A second round of debt-ceiling talks between the White House and congressional leaders appears set for Tuesday, President Joe Biden said over the weekend. Biden described himself as optimistic and said both sides have a desire to reach an agreement. However, House Speaker Kevin McCarthy said on Monday that he’s still “far apart” from Biden on reaching a deal.
News on Friday that U.S. consumers’ inflation expectations over the next five years have risen to 3.2%, their highest since 2011, continued to pressure yields to the upside, too, on expectations this might make it more difficult for the Federal Reserve to ease its monetary tightening policy next month.
Markets are pricing in a 75.3% probability that the Fed will leave interest rates unchanged at between 5%-5.25% on June 14, as well as a 24.7% chance of a quarter-of-a-percentage-point rate hike next month, according to the CME FedWatch tool.

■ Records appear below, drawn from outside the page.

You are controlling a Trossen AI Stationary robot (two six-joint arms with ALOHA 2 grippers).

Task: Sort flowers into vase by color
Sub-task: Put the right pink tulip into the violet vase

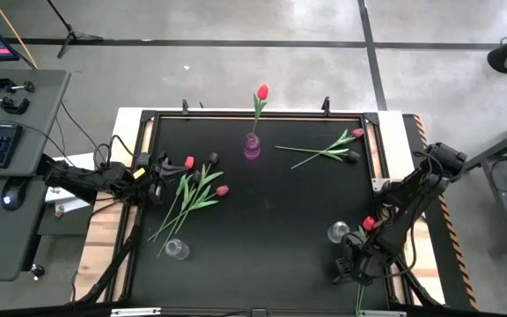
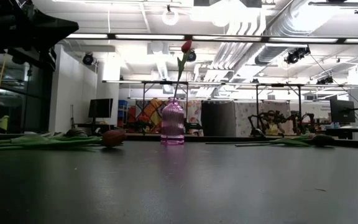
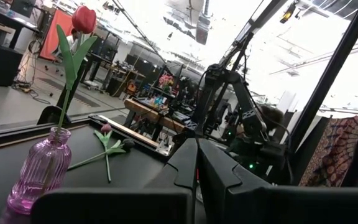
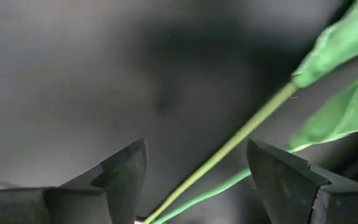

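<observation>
Right claw (image 4: 194, 180), at the table's five o'clock, wide open astride a light, bendy tulip stem (image 4: 241, 134), best pinched mid-stem; left claw (image 3: 197, 168) shut, empty

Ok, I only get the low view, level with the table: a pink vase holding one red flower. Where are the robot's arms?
Observer: From above, the right claw sits at the lower right of the top-down picture, close to a clear vase.
Visitor: Is it holding anything?
Observer: Nothing is gripped. Its wrist camera shows the claw open, with a green stem running between the fingers.
Visitor: And the other arm?
Observer: The left claw is shut with nothing in it, at the table's left edge beside a loose bunch of tulips.
</observation>
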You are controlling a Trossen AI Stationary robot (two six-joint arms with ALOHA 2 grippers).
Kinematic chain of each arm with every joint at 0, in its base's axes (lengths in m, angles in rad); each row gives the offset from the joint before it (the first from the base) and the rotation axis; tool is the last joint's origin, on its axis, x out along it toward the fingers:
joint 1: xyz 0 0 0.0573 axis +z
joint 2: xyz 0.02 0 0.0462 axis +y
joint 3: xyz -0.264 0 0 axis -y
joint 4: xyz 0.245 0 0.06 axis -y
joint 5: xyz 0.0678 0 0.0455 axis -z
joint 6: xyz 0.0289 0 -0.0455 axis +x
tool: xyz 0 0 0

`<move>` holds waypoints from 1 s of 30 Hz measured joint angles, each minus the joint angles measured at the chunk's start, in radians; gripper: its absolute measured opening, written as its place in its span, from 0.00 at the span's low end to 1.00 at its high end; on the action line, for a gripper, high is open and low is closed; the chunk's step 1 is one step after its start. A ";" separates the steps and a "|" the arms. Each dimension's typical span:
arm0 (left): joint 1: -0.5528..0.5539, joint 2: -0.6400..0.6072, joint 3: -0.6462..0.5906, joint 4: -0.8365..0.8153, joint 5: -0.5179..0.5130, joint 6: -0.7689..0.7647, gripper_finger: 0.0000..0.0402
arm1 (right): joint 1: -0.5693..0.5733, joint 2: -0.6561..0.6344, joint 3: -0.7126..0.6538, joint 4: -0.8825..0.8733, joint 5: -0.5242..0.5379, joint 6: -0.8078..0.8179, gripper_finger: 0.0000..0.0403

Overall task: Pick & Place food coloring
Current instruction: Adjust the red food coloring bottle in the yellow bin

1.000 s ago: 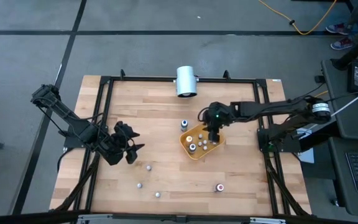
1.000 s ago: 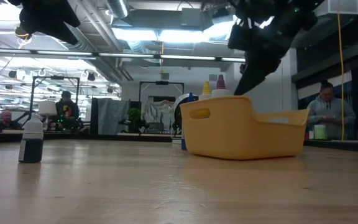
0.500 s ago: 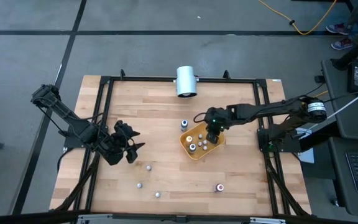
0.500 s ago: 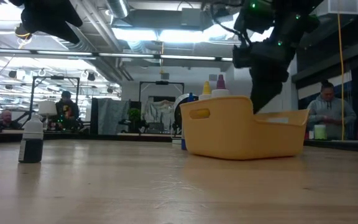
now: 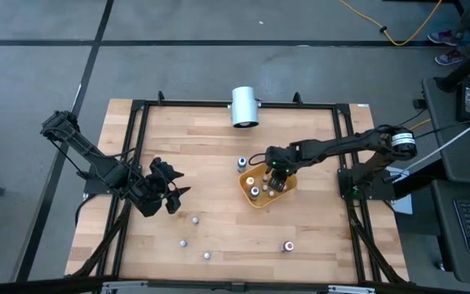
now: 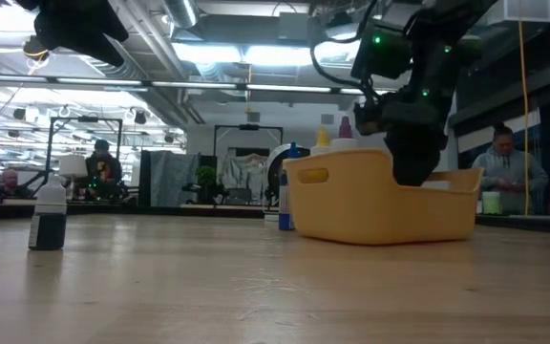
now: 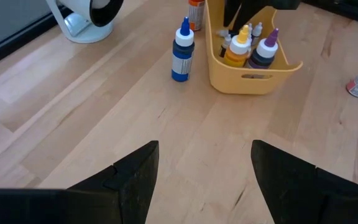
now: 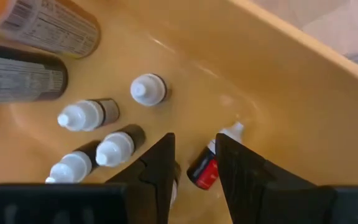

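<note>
Since a second ago my right gripper (image 8: pixel 193 163) drops into the tray (image 5: pixel 261 200), jaws narrowly parted around a red food coloring bottle (image 8: pixel 205 171), left gripper (image 7: pixel 204 168) wide open, empty.

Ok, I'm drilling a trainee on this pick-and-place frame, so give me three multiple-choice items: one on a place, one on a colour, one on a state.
1. Where is the right gripper?
A. over the white cylinder
B. down inside the yellow tray
C. over bare table

2. What colour is the body of the bottle between its fingers?
A. red
B. green
C. blue

3. How is the left gripper?
A. shut on a bottle
B. shut and empty
C. open and empty

Key:
B: the right gripper has the yellow tray walls around it.
A: the red bottle sits between the fingers.
C: the left gripper has its fingers wide apart over bare wood.
</note>
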 joint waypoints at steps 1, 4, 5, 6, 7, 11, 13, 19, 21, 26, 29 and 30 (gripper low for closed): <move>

The central bank is mostly expected to take its fed-funds rate target back down to between 4.25%-4.5% by December, according to 30-day Fed Funds futures.
On Monday, Atlanta Federal Reserve Bank President Raphael Bostic said he would like to see the central bank pause its hiking cycle to gauge the health of the economy after a series of rate increases since March 2022.
In data released earlier in the day, the New York Fed’s Empire State manufacturing survey plummeted to negative 31.8 in May, further below zero than economists had expected.
What analysts are saying
With debt-ceiling talks scheduled for Tuesday, “there is renewed optimism as to the prospects for a resolution — albeit one of a nature yet to be revealed or digested by the U.S. rates market,” said BMO Capital Markets strategists Ian Lyngen and Ben Jeffery, in a note.
“One aspect of the near-term outlook that appears consistent is that a technical default by the U.S. Treasury Department is generally viewed as a bond bullish event with a flight-to-quality bid seen overshadowing any implied credit concerns,” they wrote. “Embedded within this observation is the notion that a debt-ceiling deal should be bond bearish and result in marginally higher yields.”